On Sun, Apr 19, 2009 at 07:57:20AM -0700, Eliot Miranda wrote:
On Sun, Apr 19, 2009 at 6:43 AM, Bryce Kampjes bryce@kampjes.demon.co.ukwrote:
On Sat, 2009-04-18 at 18:15 -0700, Eliot Miranda wrote:
Hi All,
I see that Float 32-bit word order is big-endian (PowerPC) on all
platforms. This is a pain for performance and a pain for code generation in Cog. For example using SSE2 instructions it is trivial to swizzle a PowerPC-layout Float into an xmm register using the PSHUFD SSE2 instruction but tediously verbose to swizzle on write, because one has to swizzle to an xmm register which is hence destructive, which means three instructions (shuffle, write, unshuffle) just to write a Float result. Yes, ok 2 extra instructions is small potatoes, but they're still starch. So I wonder what would the impact be of maintaining Floats in platform order? There are a number of possible solutions.
- Floats are always in platform order and swizzled on image load when
moving from little-endian to big-endian or vice verce. Image code must be rewritten to take the platform's endianness into account. (requires an image rewrite)
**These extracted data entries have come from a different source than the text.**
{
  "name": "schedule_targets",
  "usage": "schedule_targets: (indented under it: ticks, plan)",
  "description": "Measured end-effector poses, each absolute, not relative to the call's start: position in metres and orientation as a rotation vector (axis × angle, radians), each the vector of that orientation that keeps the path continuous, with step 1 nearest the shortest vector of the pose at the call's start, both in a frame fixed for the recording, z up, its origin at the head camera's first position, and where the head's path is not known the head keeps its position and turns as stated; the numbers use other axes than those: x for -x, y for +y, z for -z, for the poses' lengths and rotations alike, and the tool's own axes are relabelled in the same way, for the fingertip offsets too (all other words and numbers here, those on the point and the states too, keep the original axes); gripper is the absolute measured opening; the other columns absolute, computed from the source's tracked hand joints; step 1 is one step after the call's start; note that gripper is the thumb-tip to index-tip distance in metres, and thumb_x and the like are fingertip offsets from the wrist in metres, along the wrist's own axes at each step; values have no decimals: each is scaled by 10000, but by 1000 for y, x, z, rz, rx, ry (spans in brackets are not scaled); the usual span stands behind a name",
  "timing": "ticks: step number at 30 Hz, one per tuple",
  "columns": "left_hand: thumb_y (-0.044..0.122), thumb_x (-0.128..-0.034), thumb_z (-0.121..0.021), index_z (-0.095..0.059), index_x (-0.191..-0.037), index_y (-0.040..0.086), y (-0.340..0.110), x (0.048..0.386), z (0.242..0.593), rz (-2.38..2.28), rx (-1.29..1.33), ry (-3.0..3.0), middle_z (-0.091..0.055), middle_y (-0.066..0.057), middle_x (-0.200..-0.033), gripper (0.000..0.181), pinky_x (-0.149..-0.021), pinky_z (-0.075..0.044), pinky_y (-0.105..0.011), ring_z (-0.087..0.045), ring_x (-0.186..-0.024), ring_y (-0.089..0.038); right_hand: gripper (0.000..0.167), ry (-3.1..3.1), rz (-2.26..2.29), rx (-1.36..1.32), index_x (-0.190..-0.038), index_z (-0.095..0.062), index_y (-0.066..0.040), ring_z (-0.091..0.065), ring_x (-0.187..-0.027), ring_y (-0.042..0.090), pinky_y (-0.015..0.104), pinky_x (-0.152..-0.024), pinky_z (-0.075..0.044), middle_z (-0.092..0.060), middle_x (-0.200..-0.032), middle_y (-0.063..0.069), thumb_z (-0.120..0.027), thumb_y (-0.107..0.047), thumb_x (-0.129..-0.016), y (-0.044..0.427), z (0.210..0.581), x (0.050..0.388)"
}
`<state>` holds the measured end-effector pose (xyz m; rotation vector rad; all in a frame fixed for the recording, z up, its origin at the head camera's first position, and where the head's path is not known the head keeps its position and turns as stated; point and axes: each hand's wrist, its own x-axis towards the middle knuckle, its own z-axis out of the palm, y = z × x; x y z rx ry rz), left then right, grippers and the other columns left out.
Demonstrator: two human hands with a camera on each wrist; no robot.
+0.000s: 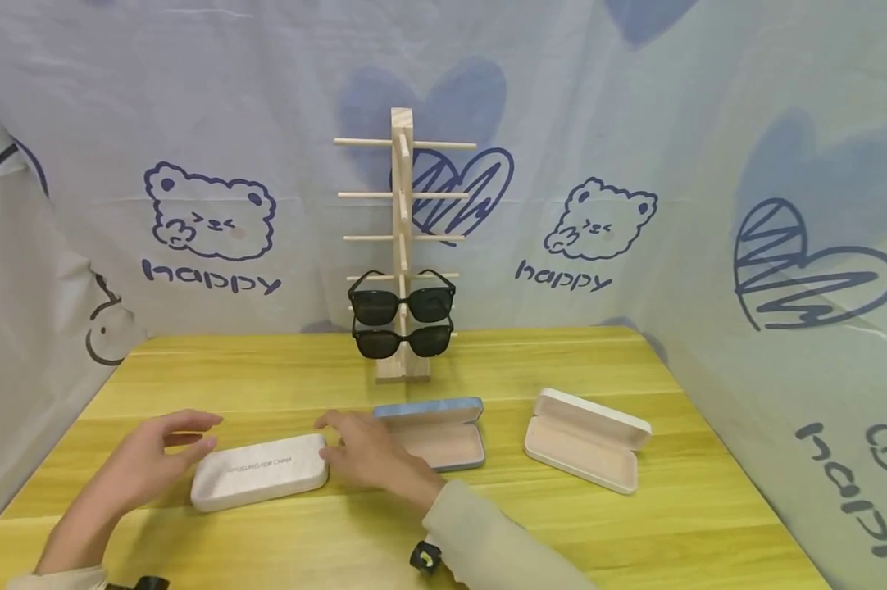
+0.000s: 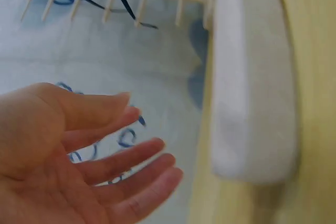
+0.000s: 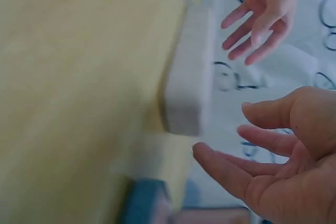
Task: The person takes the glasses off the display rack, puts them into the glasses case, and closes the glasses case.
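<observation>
A closed white glasses case [image 1: 261,473] with small lettering on its lid lies on the yellow wood-grain table [image 1: 266,557]. At its left end hovers my left hand [image 1: 152,463], fingers loosely extended. The left wrist view shows this left hand [image 2: 105,156] apart from the case [image 2: 252,77], palm exposed. My right hand [image 1: 366,451] is by the case's right end, partly in front of an open blue glasses case [image 1: 451,447]. In the right wrist view a gap shows between the right hand [image 3: 283,156] and the white case [image 3: 189,77]. Neither hand holds anything.
Behind stands a wooden peg rack [image 1: 402,188] with two pairs of black sunglasses [image 1: 402,306] on its lower pegs. An open white glasses case [image 1: 584,442] lies to the right. A printed cloth [image 1: 303,106] hangs around the table's back and sides.
</observation>
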<state>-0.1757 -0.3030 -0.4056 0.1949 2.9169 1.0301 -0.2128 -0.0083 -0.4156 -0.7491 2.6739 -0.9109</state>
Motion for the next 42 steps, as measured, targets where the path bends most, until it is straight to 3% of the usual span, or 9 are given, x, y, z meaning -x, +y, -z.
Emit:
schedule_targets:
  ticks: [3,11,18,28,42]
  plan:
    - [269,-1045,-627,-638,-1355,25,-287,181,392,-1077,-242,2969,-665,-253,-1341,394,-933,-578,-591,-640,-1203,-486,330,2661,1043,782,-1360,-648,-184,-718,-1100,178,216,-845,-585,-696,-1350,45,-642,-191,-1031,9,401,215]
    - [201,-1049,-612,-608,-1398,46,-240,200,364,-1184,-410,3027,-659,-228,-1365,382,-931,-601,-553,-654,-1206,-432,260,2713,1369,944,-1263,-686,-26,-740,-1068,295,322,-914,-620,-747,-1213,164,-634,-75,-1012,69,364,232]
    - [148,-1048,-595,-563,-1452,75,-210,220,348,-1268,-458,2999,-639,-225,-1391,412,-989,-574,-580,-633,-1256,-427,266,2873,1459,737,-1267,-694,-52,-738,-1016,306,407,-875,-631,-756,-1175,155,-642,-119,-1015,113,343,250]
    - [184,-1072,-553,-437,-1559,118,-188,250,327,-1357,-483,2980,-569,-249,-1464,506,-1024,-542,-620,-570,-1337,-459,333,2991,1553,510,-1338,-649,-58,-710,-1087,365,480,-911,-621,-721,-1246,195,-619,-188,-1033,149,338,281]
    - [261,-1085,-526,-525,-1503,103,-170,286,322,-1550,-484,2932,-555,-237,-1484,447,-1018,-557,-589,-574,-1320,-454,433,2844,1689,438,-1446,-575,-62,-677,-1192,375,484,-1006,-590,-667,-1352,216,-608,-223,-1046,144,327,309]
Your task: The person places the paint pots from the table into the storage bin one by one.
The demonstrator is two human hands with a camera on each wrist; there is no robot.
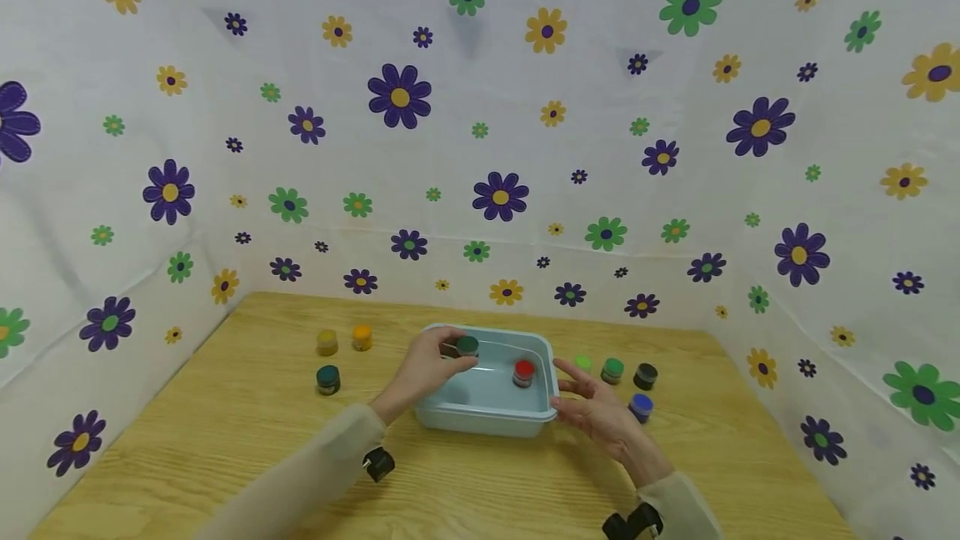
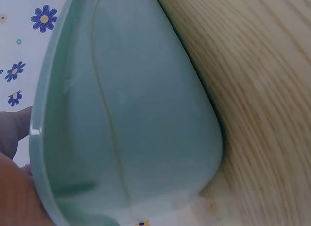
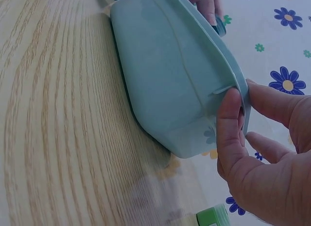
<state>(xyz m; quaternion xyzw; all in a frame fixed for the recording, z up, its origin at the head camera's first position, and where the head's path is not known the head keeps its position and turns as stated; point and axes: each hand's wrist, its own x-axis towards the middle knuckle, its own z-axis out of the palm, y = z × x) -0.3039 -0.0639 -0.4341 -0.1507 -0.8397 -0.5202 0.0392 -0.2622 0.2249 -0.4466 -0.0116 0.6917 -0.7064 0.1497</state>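
Note:
My left hand (image 1: 429,363) pinches a small paint jar with a dark green lid (image 1: 467,346), held over the left part of a light blue plastic basin (image 1: 487,423). That jar also peeks out beside the left fingers in the right wrist view. Inside the basin, toward its right side, stands a paint jar with a red lid (image 1: 523,372). At the basin's right end, my right hand (image 1: 596,415) grips the rim between thumb and fingers, most plainly in the right wrist view (image 3: 267,153). The left wrist view mostly shows the basin's side, with only part of the left hand.
Left of the basin stand jars with yellow (image 1: 327,342), orange (image 1: 362,337) and teal lids (image 1: 327,379). To its right are jars with light green (image 1: 582,365), green (image 1: 612,370), black (image 1: 645,377) and blue lids (image 1: 641,407). A flowered sheet (image 1: 450,165) surrounds the wooden table (image 1: 247,407).

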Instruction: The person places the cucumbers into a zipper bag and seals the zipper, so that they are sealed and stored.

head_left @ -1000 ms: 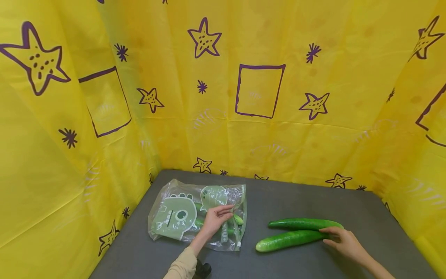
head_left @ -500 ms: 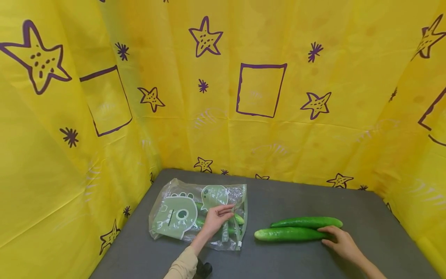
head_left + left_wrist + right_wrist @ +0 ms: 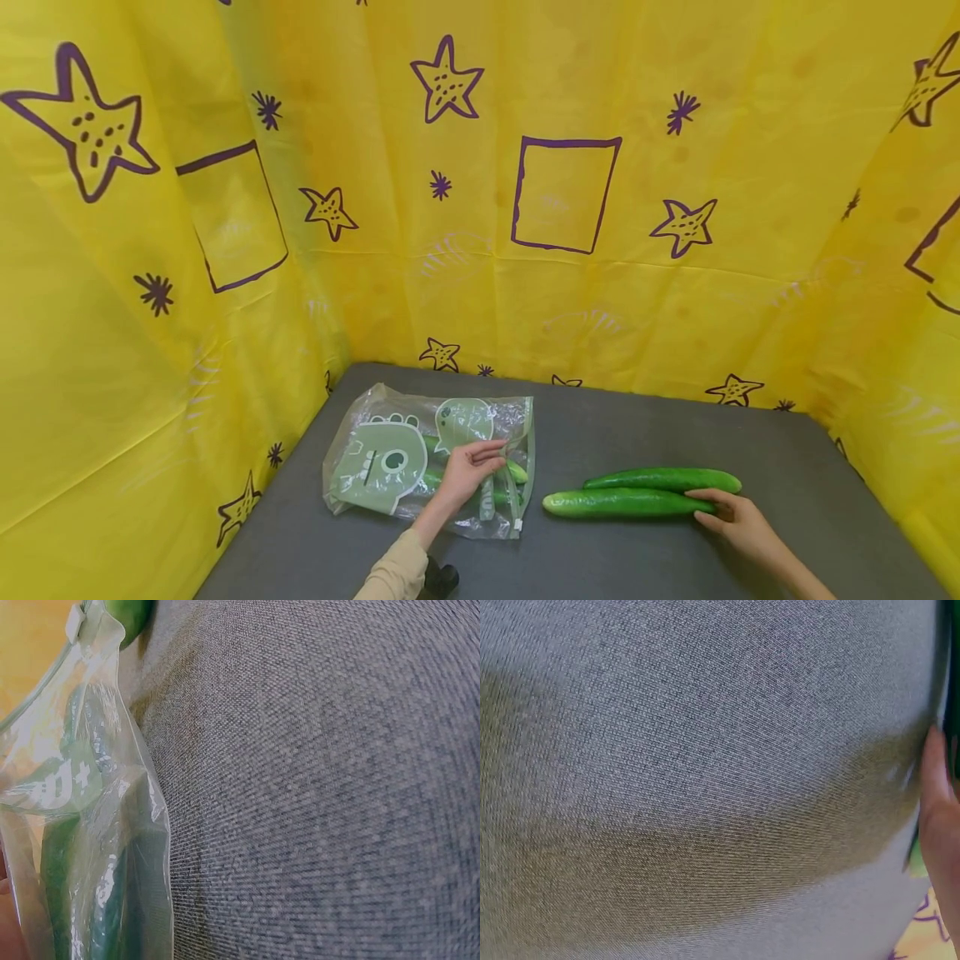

- As for 1 but the image is isolated from the change by providing
two primitives, primitiveFloatAt and primitiveFloatAtPut which are implemented with selectors at: basicAt: at:put: and basicAt:put: on Float. These primitives map index 1 onto the most significant word and index 2 onto the least significant word. (requires no image rewrite, but does require a file-in of the four implementations)
I'd like to see Floats stored in native format too. Don't forget about the 32 bit floats in Float arrays.
Tell me more :) Are these in some funky order, or are they just IEEE single precision in platform order?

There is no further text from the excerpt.